Would you give the listing again exactly as written, minus its pictures?

• **Provided data**:
= = = =
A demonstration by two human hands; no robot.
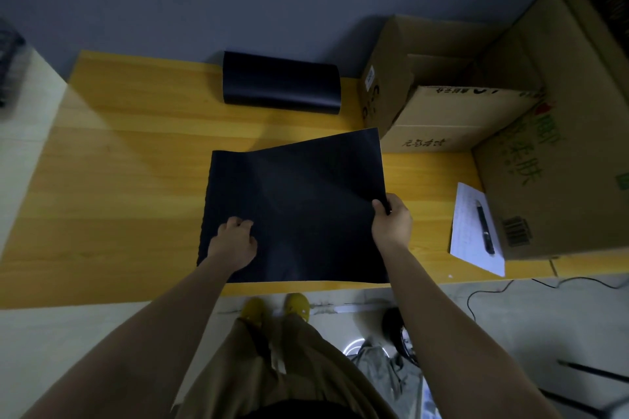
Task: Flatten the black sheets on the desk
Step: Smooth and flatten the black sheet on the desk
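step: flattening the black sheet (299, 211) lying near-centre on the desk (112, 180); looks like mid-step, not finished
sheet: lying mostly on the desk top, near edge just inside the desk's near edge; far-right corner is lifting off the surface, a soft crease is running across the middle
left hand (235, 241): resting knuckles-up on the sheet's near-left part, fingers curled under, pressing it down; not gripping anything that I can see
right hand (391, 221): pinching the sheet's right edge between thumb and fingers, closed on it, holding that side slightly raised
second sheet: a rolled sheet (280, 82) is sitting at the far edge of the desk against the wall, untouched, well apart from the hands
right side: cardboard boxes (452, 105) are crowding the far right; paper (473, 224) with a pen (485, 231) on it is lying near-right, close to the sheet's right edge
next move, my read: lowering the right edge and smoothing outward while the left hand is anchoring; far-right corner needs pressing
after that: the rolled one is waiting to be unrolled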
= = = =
• **Task result**:
A demonstration by two human hands; no robot.
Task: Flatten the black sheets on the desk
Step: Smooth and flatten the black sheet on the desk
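step: flattening the black sheet (299, 211) lying near-centre on the desk (112, 180); looks like mid-step, not finished
sheet: lying mostly on the desk top, near edge just inside the desk's near edge; far-right corner is lifting off the surface, a soft crease is running across the middle
left hand (235, 241): resting knuckles-up on the sheet's near-left part, fingers curled under, pressing it down; not gripping anything that I can see
right hand (391, 221): pinching the sheet's right edge between thumb and fingers, closed on it, holding that side slightly raised
second sheet: a rolled sheet (280, 82) is sitting at the far edge of the desk against the wall, untouched, well apart from the hands
right side: cardboard boxes (452, 105) are crowding the far right; paper (473, 224) with a pen (485, 231) on it is lying near-right, close to the sheet's right edge
next move, my read: lowering the right edge and smoothing outward while the left hand is anchoring; far-right corner needs pressing
after that: the rolled one is waiting to be unrolled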

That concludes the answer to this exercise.